Donald Trump a affiché mercredi un optimisme prudent sur l’évolution du conflit avec l’Iran, tout en maintenant la pression sur Téhéran et en laissant planer la menace d’une reprise des bombardements en cas d’échec des discussions.
Lors d’un événement organisé à la Maison Blanche en hommage aux mères de militaires américains, le président américain a assuré que la situation évoluait favorablement du point de vue de Washington.
« Nous nous en sortons très bien avec l’Iran. Tout se passe très bien, et nous verrons ce qu’il adviendra », a-t-il déclaré, affirmant que les autorités iraniennes souhaitaient désormais « conclure un accord » et « négocier ».
Donald Trump a toutefois insisté sur le fait qu’un éventuel compromis devrait répondre pleinement aux exigences américaines. « Nous verrons s’ils sont capables de parvenir à un accord qui nous satisfasse. Nous avons la situation totalement sous contrôle », a-t-il ajouté.
Dans un entretien accordé plus tôt à la chaîne publique PBS, le président américain a détaillé les conditions posées par Washington. Selon lui, tout accord devrait prévoir le transfert aux États-Unis du stock iranien d’uranium hautement enrichi, ainsi que l’arrêt complet des activités menées dans les installations nucléaires souterraines iraniennes.
S’il a estimé qu’une issue diplomatique était « très proche », Donald Trump a également adopté un ton particulièrement ferme. « S’ils acceptent, ce sera terminé. S’ils refusent, nous bombarderons », a-t-il averti, rejetant au passage les informations évoquant la possibilité pour l’Iran de maintenir un enrichissement d’uranium à 3,67 %.
De son côté, Téhéran a confirmé mercredi examiner une proposition américaine transmise par l’intermédiaire du Pakistan. Le porte-parole de la diplomatie iranienne, Esmaeil Baghaei, a indiqué à l’agence semi-officielle ISNA que les autorités iraniennes poursuivaient leurs consultations internes avant de transmettre leur réponse définitive.

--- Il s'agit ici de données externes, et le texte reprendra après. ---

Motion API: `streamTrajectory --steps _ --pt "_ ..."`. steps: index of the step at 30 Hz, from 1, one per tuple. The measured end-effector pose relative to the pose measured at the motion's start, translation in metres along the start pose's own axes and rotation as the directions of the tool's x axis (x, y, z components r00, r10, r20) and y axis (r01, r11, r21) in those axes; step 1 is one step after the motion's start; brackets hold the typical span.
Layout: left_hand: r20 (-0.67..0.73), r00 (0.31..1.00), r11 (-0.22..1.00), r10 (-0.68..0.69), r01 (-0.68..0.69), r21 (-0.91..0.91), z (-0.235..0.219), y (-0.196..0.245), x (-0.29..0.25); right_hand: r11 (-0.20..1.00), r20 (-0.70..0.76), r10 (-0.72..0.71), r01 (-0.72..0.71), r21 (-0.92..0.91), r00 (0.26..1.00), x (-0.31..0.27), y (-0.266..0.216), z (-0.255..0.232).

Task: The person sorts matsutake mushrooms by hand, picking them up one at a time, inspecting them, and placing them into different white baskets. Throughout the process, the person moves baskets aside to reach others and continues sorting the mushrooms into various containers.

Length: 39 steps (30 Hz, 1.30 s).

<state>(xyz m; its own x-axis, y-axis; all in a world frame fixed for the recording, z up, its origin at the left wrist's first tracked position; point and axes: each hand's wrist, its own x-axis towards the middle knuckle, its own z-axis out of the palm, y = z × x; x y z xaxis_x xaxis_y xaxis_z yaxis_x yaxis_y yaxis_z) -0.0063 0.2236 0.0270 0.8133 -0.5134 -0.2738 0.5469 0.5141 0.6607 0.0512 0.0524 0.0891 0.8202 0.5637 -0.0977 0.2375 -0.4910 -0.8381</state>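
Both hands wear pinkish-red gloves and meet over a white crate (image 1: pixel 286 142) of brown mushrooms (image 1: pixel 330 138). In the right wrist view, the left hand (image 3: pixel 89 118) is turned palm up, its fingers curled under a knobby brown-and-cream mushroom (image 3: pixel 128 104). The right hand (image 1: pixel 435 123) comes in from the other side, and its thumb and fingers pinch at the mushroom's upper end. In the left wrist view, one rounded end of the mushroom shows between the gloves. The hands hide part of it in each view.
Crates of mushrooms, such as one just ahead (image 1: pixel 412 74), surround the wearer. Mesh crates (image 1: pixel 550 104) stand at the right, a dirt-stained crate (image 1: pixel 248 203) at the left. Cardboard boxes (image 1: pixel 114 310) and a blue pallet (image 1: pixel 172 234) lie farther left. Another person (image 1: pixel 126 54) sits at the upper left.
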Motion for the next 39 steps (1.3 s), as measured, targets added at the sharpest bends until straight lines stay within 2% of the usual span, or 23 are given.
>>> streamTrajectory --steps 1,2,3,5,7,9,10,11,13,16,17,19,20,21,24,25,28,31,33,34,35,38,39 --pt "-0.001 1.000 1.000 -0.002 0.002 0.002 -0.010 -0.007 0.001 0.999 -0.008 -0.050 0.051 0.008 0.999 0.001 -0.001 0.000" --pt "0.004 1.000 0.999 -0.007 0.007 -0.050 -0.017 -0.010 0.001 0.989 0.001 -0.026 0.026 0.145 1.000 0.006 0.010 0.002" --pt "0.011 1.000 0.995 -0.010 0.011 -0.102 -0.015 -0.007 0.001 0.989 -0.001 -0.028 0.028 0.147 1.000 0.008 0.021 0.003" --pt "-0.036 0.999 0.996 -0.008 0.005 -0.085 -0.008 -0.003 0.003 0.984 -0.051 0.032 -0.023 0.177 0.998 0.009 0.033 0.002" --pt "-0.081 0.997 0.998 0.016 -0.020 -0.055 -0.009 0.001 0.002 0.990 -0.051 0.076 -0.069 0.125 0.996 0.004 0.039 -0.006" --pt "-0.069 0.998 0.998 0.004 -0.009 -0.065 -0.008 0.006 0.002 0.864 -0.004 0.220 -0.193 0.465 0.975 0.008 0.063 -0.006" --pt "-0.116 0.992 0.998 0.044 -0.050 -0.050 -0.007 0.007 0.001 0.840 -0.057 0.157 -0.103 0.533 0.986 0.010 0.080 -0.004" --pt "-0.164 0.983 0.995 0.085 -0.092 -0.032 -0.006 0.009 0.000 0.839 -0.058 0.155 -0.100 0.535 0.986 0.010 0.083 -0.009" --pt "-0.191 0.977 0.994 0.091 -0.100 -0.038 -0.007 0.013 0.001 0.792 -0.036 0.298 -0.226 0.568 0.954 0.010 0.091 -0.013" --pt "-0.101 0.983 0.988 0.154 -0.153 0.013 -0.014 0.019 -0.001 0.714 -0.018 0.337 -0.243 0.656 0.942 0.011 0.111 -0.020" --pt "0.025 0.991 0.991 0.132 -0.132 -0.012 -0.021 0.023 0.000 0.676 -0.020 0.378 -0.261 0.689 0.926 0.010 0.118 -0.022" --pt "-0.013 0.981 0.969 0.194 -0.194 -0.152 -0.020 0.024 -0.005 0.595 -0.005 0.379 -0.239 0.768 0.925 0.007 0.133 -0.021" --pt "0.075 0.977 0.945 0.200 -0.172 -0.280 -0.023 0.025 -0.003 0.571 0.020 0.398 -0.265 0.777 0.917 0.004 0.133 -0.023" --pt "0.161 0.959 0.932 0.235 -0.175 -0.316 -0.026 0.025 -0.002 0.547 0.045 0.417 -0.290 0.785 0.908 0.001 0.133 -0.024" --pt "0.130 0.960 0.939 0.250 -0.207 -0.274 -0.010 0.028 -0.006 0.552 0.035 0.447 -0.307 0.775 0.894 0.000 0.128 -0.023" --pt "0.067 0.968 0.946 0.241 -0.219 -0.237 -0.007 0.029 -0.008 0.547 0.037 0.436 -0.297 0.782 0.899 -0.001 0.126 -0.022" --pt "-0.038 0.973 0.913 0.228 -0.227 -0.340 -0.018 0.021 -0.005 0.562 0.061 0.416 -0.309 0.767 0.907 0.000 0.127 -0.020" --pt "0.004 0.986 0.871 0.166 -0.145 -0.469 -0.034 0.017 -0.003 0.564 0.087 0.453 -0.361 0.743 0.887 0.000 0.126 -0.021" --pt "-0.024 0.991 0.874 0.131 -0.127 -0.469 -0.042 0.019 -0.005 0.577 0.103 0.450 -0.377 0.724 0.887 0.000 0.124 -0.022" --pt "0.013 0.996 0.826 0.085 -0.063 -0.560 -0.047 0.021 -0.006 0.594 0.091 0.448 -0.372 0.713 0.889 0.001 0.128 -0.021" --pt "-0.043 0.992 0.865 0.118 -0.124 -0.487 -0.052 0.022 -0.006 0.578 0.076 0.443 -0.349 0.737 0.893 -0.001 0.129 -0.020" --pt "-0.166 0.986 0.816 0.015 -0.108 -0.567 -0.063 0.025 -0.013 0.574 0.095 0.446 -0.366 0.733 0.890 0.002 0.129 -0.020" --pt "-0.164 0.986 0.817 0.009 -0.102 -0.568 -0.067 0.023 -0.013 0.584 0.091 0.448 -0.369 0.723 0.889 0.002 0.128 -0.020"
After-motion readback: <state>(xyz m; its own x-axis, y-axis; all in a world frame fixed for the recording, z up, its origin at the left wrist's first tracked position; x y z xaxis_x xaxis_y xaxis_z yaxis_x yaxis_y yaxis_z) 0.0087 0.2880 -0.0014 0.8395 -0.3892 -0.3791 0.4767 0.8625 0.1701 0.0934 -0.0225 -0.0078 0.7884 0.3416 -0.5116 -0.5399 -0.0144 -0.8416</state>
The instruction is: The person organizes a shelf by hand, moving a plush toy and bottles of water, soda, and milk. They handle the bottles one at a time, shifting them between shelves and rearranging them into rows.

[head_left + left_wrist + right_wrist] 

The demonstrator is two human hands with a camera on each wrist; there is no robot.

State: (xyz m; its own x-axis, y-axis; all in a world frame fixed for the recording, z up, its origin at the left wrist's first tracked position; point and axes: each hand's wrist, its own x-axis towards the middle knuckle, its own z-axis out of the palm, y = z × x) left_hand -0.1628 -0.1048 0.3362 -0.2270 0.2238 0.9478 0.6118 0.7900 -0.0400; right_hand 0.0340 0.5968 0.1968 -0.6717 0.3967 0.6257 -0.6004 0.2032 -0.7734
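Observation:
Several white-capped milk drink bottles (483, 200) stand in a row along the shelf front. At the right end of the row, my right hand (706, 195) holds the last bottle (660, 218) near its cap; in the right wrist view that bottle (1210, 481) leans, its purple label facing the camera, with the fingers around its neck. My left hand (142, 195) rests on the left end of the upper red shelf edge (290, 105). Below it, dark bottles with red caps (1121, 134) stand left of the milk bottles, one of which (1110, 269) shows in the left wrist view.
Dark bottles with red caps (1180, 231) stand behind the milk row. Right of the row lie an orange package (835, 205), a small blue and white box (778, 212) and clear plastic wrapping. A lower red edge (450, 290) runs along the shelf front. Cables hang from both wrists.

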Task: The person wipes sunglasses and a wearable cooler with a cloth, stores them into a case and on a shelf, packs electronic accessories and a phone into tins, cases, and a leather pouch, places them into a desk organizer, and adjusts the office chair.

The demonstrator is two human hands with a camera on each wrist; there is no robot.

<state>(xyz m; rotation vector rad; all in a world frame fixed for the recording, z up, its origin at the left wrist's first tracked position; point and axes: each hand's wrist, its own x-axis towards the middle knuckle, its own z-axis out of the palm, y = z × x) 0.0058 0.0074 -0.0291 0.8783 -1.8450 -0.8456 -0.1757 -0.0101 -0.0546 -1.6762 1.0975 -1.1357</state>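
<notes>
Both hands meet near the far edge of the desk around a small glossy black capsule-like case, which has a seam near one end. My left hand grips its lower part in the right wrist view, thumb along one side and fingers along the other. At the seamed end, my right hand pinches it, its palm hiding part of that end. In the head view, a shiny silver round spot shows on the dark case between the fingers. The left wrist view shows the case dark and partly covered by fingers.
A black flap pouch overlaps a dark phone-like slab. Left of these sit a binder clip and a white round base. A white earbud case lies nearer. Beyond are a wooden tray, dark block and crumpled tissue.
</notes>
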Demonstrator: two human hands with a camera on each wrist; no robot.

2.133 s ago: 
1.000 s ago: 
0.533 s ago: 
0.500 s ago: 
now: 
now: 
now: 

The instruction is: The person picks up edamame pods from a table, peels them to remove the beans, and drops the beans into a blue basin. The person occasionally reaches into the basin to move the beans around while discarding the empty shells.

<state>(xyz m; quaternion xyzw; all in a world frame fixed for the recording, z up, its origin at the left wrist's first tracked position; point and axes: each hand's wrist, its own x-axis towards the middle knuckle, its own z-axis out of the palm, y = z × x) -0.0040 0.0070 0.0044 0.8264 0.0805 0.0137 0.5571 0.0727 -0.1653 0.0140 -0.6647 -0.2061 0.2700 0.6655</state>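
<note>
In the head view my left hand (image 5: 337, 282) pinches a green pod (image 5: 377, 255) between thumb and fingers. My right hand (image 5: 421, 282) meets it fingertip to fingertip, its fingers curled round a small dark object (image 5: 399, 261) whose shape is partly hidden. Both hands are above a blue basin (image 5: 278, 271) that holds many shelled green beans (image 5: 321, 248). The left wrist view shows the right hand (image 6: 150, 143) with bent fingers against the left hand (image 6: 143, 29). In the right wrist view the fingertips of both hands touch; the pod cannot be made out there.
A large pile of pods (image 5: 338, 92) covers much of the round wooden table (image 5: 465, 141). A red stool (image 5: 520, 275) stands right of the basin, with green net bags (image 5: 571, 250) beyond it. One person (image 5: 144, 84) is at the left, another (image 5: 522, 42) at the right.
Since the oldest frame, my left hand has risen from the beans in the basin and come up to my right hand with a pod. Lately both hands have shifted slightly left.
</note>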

L’agence iranienne a par ailleurs minimisé certaines révélations publiées par le média américain Axios, qualifiées de « spéculations médiatiques », tout en affirmant que les négociateurs iraniens restaient concentrés sur « la fin complète de la guerre ».
Selon Axios, Washington et Téhéran se rapprocheraient néanmoins d’un accord préliminaire destiné à mettre un terme au conflit et à ouvrir une nouvelle phase de négociations nucléaires.
Le projet actuellement discuté prévoirait une trêve formelle accompagnée d’une période de négociations de 30 jours pour élaborer un accord plus détaillé. Les discussions porteraient notamment sur la réouverture du détroit d’Ormuz, les limites imposées au programme nucléaire iranien ainsi que l’allègement progressif des sanctions américaines.
Toujours selon le média américain, Islamabad et Genève figurent parmi les villes envisagées pour accueillir les prochaines discussions.
Dans le cadre du projet d’accord, l’Iran accepterait un moratoire sur l’enrichissement de l’uranium, tandis que les États-Unis assoupliraient progressivement les sanctions et débloqueraient plusieurs milliards de dollars de fonds iraniens gelés.
Mais plusieurs points sensibles restent en suspens, notamment la durée du moratoire : Téhéran proposerait une période de cinq ans, contre vingt ans souhaités par Washington.